## ASSIGNMENT
Nothing below is to be printed except the lines between the line holding "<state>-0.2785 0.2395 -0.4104" and the line holding "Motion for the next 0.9", inclusive, each exactly as it appears.

== Segment start ==

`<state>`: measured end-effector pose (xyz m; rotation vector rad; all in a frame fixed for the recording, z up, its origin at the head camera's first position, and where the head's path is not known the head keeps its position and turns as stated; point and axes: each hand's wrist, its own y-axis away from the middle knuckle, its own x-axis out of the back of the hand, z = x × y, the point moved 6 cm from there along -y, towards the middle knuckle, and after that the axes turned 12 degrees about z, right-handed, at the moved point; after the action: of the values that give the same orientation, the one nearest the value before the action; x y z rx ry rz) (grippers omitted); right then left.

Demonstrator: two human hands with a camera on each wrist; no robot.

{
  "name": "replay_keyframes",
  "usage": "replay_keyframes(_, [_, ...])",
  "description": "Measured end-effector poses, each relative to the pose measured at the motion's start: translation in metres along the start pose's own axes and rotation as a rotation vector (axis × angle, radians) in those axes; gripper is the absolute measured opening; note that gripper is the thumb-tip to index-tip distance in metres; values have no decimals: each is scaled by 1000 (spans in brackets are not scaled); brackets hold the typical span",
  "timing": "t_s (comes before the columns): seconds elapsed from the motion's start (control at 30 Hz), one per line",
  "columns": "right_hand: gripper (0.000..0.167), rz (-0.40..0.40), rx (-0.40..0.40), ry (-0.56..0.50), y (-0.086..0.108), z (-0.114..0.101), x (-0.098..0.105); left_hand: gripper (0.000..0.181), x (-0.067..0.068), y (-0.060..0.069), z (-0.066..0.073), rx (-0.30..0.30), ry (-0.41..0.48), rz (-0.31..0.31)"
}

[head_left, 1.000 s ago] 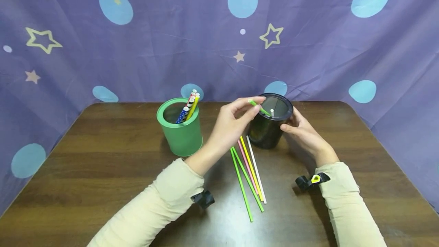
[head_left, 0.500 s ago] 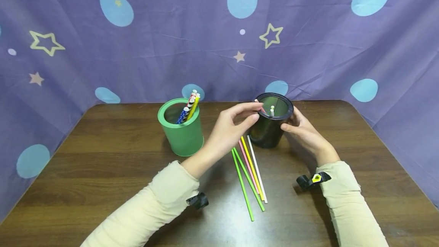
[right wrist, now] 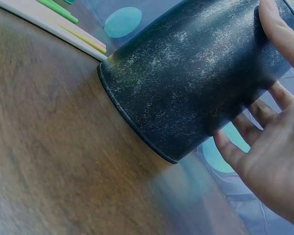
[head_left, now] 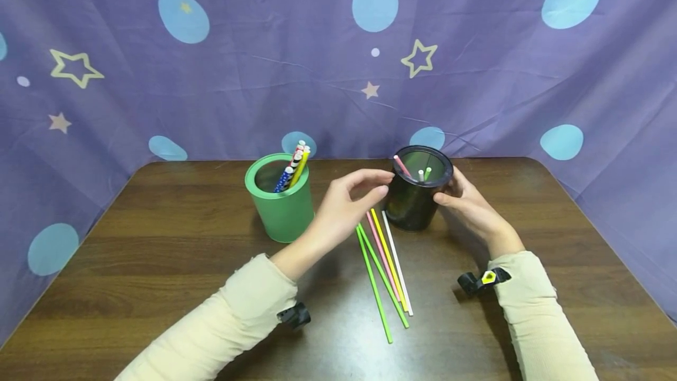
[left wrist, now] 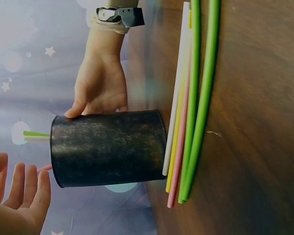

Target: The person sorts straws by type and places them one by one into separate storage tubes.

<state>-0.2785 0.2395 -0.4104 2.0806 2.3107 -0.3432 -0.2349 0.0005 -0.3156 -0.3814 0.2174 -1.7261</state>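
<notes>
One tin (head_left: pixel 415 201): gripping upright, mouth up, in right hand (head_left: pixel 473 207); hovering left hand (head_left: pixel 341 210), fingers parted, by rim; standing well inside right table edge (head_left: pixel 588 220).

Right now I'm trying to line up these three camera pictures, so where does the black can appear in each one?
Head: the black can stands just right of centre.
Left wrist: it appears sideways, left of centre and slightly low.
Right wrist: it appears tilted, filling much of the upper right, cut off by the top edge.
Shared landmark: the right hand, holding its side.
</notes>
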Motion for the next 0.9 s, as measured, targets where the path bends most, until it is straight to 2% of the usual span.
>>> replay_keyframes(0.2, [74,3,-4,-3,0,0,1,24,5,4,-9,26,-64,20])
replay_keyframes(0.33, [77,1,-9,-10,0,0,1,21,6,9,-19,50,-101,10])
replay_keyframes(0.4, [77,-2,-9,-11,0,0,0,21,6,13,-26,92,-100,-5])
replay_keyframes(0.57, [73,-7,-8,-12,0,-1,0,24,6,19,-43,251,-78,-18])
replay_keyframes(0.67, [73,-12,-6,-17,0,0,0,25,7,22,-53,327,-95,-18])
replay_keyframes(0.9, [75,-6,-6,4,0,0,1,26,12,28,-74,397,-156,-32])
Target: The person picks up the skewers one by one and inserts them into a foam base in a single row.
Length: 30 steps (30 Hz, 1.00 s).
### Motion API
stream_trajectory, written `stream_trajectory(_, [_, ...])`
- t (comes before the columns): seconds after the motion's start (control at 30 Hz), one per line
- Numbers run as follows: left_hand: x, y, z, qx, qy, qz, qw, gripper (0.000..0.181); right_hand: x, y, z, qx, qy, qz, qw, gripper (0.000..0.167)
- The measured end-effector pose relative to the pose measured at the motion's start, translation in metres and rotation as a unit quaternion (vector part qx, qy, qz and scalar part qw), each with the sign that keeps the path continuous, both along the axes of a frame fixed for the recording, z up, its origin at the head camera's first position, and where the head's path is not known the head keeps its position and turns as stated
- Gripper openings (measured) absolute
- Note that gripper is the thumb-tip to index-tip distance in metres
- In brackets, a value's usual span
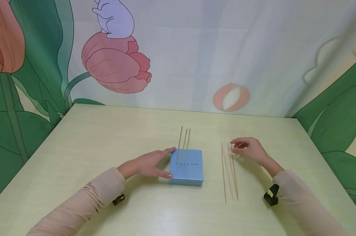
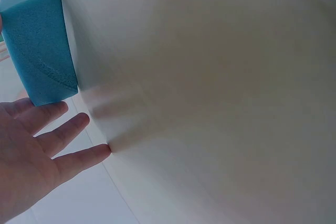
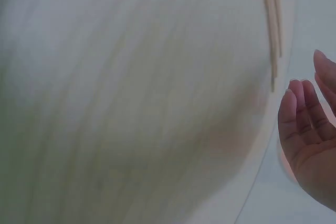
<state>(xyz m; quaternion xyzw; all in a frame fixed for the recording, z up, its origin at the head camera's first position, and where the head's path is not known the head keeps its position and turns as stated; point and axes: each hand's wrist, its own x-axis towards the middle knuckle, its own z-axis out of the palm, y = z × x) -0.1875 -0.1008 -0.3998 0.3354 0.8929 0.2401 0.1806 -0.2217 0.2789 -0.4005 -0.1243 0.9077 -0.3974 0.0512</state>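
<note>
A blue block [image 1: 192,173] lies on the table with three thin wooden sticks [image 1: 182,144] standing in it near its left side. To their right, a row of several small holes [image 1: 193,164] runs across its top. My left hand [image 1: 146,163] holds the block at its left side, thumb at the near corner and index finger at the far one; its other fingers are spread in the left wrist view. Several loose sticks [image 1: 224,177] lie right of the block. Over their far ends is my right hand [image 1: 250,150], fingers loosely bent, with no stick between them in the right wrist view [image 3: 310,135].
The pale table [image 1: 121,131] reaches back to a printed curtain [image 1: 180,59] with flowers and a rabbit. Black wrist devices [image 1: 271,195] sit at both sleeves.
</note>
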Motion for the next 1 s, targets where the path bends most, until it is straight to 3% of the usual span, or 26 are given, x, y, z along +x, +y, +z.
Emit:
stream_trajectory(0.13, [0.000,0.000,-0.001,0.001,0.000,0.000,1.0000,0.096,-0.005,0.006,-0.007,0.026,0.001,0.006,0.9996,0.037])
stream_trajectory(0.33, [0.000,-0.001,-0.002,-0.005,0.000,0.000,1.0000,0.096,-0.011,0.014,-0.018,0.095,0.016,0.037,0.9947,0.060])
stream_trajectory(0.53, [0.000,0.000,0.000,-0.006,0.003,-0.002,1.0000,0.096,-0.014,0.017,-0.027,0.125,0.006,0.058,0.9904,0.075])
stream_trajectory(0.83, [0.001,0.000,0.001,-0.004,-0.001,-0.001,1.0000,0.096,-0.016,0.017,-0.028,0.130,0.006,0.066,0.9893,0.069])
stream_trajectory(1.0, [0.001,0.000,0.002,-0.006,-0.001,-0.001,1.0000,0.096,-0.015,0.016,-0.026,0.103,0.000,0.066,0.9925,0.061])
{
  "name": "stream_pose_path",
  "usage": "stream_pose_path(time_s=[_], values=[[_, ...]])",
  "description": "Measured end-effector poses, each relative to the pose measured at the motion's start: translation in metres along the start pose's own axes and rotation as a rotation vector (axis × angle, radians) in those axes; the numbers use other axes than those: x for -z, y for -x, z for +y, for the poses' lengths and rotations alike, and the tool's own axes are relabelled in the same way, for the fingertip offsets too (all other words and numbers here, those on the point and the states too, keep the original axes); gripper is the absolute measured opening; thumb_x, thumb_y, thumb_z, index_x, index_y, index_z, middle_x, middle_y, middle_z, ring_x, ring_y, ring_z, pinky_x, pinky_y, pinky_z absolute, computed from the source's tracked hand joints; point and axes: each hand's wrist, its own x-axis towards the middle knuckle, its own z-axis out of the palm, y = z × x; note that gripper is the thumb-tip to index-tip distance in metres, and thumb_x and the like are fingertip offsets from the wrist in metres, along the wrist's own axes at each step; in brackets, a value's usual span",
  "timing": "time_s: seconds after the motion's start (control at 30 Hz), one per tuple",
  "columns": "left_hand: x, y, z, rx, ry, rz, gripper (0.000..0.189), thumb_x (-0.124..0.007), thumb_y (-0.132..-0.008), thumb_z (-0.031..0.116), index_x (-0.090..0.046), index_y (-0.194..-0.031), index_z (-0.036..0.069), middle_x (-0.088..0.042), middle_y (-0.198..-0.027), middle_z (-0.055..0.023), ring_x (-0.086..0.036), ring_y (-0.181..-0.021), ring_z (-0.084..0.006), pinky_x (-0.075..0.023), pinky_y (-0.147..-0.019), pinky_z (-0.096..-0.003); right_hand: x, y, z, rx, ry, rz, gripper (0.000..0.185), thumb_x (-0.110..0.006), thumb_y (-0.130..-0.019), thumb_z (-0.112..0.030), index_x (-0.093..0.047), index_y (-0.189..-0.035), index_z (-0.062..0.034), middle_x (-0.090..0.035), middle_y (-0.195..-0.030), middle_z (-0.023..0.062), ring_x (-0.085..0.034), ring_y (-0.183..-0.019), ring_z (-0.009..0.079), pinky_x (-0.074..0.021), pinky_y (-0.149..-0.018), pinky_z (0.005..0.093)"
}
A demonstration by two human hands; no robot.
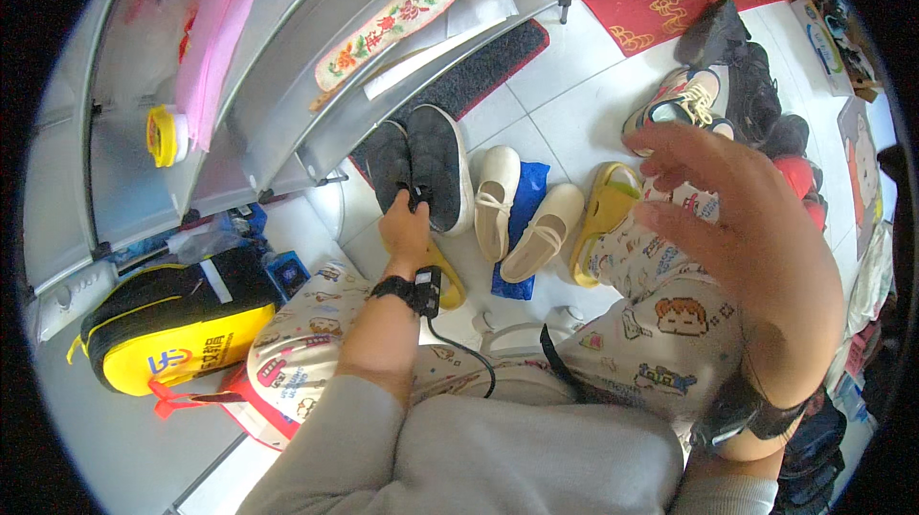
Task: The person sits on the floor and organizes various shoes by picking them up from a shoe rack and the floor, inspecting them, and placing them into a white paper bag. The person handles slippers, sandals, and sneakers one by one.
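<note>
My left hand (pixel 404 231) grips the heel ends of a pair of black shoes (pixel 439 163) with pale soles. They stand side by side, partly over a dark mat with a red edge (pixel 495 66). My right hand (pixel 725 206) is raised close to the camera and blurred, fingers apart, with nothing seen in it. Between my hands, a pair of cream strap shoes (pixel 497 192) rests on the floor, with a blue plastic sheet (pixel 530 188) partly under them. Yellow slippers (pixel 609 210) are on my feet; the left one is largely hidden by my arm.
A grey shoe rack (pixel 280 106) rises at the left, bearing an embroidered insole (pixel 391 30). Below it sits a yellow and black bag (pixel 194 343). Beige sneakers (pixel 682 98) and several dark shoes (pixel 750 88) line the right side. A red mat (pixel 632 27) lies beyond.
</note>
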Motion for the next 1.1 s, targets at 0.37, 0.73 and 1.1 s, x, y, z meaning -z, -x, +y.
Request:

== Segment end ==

## EXERCISE ANSWER
<state>-0.2785 0.2395 -0.4104 2.0806 2.3107 -0.3432 -0.2349 0.0005 -0.3156 -0.3814 0.2174 -1.7261</state>
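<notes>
One tin (head_left: pixel 415 201): gripping upright, mouth up, in right hand (head_left: pixel 473 207); hovering left hand (head_left: pixel 341 210), fingers parted, by rim; standing well inside right table edge (head_left: pixel 588 220).

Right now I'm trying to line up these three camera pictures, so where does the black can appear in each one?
Head: the black can stands just right of centre.
Left wrist: it appears sideways, left of centre and slightly low.
Right wrist: it appears tilted, filling much of the upper right, cut off by the top edge.
Shared landmark: the right hand, holding its side.
</notes>
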Motion for the next 0.9 s, as measured, targets where the path bends most, until it is straight to 2% of the usual span.

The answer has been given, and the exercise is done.